PROMPT - Search the records for the string "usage" and copy every line where it turns up.

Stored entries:
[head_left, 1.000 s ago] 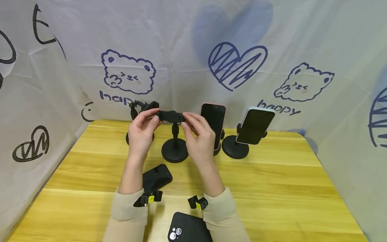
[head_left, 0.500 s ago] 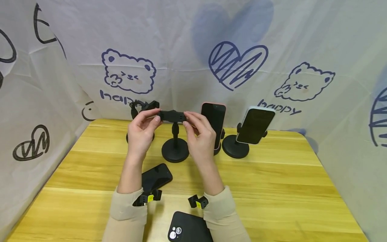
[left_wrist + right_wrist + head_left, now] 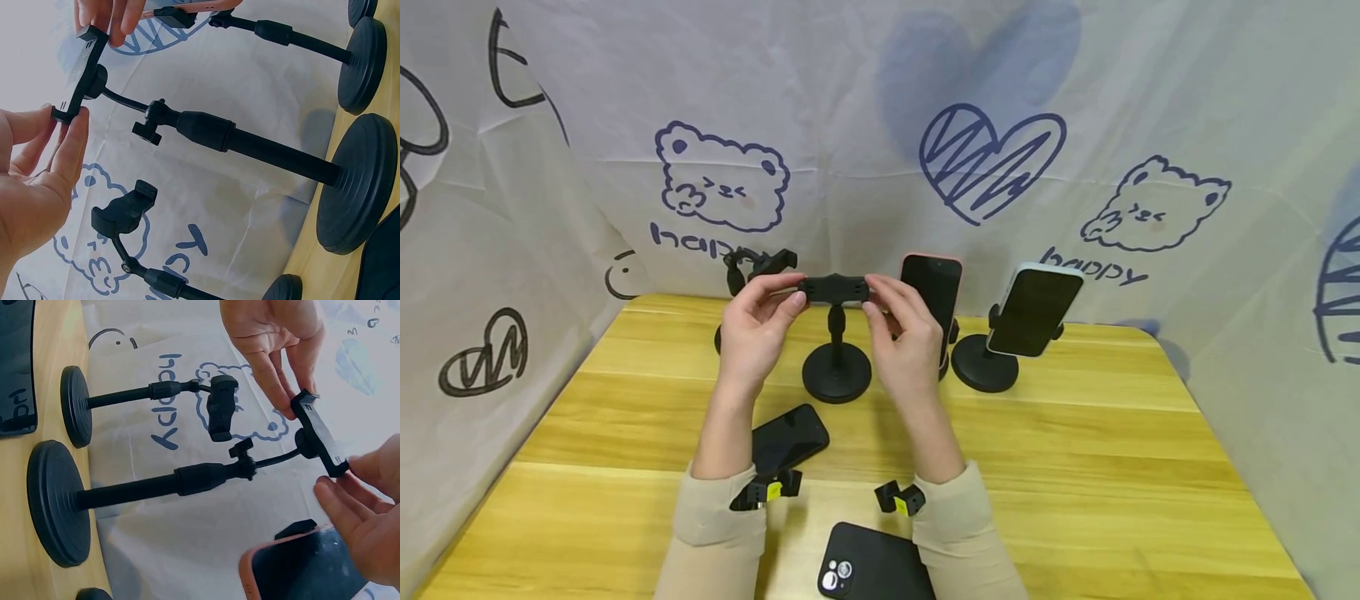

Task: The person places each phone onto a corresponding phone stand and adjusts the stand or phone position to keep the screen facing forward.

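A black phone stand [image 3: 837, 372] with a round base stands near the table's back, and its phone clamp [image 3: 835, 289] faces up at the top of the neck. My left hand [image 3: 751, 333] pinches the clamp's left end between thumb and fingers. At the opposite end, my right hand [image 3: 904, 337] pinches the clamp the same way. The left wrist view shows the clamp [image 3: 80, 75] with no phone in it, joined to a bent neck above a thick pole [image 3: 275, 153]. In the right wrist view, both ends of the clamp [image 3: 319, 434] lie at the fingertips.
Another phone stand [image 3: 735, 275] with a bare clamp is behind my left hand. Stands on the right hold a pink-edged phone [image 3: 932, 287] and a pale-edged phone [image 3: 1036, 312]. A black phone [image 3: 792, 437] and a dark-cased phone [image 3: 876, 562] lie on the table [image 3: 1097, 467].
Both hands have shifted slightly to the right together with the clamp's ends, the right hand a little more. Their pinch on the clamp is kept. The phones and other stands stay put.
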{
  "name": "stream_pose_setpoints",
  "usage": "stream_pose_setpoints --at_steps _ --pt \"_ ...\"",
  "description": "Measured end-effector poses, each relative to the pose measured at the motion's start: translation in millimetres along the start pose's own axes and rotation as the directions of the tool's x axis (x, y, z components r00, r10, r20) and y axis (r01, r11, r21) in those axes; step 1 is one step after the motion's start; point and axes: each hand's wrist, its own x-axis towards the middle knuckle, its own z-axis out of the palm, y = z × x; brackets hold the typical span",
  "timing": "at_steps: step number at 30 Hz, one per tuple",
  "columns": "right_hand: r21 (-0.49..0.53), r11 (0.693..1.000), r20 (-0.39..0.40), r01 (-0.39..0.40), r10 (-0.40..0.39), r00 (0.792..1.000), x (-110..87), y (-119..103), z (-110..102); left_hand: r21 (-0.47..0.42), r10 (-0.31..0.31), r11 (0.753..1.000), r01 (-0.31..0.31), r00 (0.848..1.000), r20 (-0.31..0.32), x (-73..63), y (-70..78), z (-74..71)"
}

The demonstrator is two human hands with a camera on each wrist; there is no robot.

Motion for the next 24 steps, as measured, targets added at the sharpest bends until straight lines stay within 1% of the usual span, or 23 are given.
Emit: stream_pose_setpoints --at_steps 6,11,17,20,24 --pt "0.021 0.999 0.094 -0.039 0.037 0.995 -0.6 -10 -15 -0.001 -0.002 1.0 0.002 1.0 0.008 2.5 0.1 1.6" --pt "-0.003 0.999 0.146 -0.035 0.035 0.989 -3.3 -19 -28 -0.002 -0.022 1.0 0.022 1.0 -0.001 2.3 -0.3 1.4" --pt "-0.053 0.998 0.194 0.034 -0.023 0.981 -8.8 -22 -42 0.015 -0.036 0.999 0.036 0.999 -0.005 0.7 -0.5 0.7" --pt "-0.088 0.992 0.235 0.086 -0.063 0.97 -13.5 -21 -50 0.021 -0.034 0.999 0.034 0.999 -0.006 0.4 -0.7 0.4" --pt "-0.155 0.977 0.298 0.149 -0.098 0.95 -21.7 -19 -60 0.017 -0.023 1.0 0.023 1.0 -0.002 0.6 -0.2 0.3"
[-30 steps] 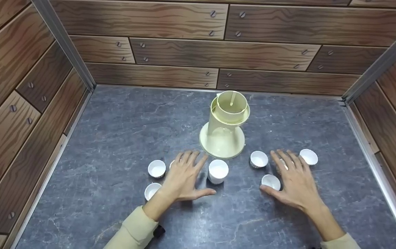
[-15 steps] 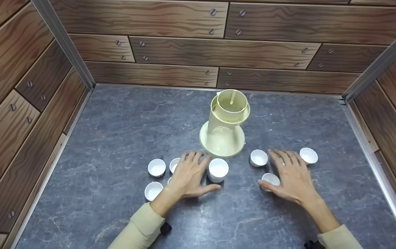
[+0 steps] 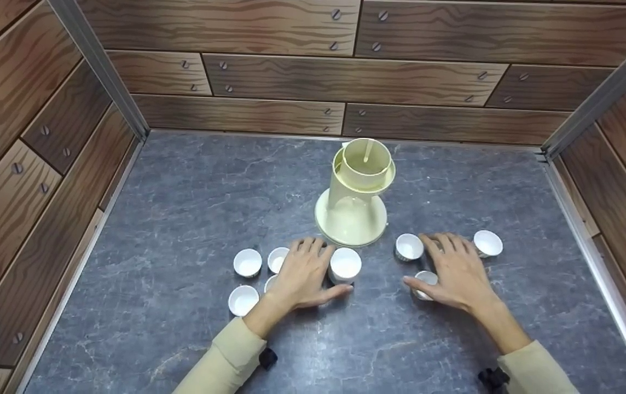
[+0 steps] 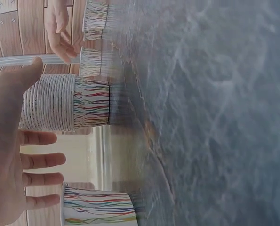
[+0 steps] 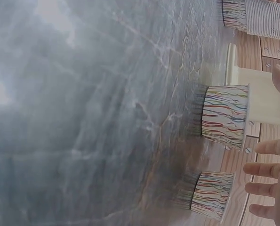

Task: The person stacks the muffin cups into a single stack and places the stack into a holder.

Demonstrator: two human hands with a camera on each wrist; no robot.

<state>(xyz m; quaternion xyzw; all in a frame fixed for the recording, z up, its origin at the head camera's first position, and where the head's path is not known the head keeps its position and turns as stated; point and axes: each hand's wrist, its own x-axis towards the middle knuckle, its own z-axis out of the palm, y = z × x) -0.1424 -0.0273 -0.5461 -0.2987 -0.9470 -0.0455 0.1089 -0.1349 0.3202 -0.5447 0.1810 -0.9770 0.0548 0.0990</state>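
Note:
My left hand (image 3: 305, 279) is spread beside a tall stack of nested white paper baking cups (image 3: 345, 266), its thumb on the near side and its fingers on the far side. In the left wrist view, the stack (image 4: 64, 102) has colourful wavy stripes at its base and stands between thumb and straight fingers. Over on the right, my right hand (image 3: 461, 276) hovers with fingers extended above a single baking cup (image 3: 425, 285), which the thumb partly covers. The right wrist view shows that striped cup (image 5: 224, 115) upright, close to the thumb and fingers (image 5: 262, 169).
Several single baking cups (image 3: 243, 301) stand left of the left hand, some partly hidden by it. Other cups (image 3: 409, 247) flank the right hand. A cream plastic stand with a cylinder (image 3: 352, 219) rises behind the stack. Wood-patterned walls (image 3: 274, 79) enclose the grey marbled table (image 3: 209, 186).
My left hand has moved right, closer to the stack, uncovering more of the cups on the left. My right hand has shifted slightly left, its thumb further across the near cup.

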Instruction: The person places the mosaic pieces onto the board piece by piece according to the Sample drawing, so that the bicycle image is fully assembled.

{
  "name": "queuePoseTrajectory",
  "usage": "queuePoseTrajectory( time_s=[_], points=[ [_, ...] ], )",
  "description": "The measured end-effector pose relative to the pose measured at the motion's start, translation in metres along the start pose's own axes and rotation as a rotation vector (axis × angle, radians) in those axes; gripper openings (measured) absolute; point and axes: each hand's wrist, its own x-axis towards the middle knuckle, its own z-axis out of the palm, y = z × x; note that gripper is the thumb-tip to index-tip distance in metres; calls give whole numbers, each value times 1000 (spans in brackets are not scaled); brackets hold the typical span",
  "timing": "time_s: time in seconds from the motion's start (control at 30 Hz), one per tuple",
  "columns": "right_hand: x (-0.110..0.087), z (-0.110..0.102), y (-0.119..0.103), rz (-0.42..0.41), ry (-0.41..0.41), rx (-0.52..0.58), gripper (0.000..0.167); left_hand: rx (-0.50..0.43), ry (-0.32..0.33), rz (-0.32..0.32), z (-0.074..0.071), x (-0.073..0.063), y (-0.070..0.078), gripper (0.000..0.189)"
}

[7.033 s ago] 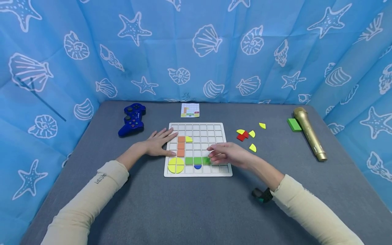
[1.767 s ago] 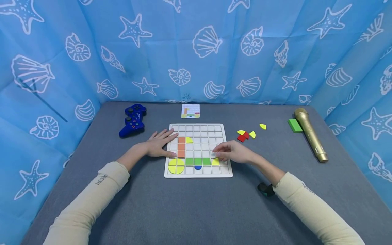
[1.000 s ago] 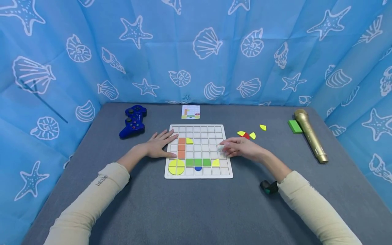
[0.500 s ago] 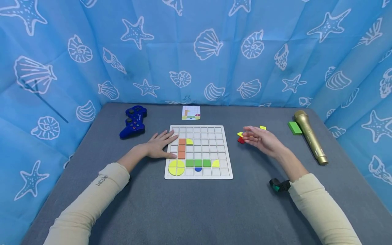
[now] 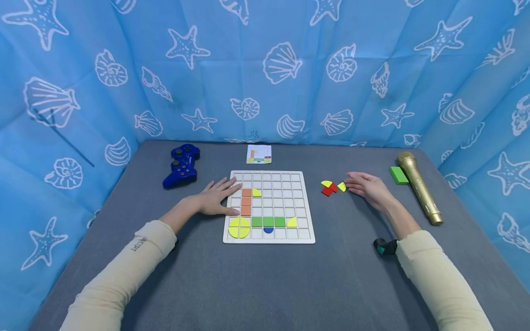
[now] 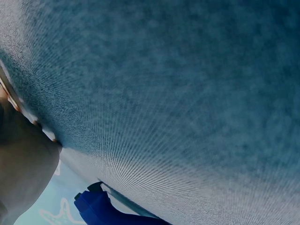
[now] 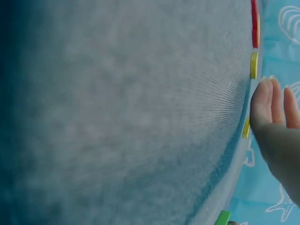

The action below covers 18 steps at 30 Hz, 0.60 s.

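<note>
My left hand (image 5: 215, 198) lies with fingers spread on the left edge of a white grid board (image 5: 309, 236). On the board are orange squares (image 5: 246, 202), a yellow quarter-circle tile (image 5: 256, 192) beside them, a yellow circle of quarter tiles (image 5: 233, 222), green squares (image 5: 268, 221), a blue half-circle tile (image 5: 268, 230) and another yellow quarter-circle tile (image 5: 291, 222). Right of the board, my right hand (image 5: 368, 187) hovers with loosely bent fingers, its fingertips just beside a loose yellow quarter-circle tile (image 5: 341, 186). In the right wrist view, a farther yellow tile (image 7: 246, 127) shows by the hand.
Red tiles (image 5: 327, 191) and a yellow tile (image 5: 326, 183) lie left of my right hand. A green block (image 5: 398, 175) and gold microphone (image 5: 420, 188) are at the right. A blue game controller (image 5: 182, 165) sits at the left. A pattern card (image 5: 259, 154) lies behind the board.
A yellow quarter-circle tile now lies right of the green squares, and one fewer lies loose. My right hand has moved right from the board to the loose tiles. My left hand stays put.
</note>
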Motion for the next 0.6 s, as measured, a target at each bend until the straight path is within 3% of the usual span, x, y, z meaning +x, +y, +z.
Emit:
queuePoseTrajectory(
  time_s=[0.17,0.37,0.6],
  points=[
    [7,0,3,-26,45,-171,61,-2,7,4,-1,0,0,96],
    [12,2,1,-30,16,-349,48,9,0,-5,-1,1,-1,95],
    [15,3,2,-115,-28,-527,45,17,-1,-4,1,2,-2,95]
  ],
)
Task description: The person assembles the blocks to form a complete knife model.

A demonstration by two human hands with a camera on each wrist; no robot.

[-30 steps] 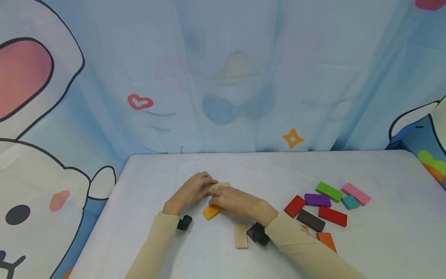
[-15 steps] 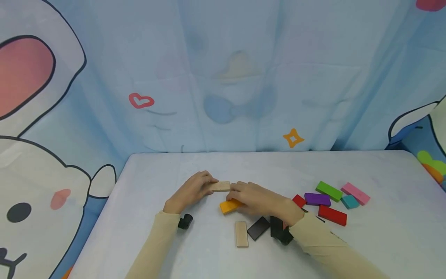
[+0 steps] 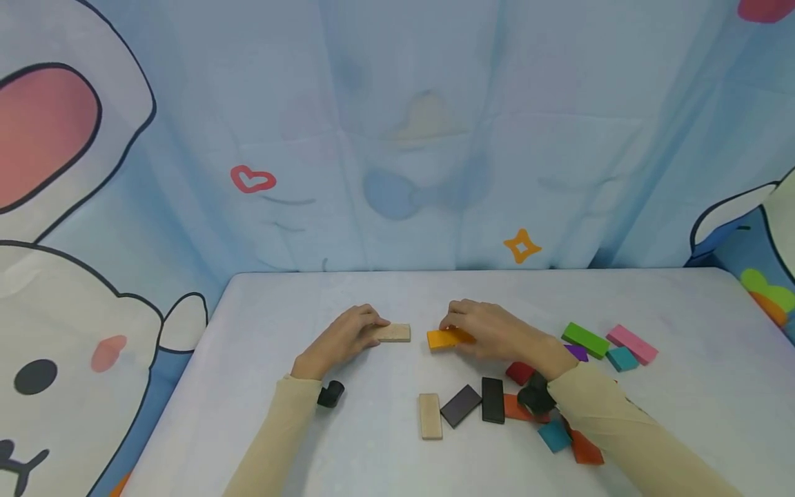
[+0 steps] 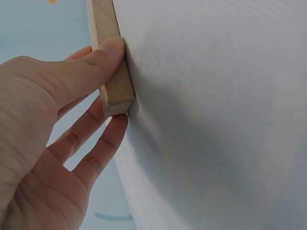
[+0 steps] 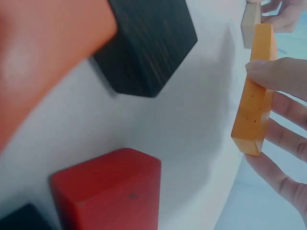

EXERCISE ANSWER -
  "usage": "stream_pose_setpoints --at_steps _ --pt \"_ ...\"",
  "usage": "queuePoseTrajectory( time_s=[_], points=[ [_, ...] ], )",

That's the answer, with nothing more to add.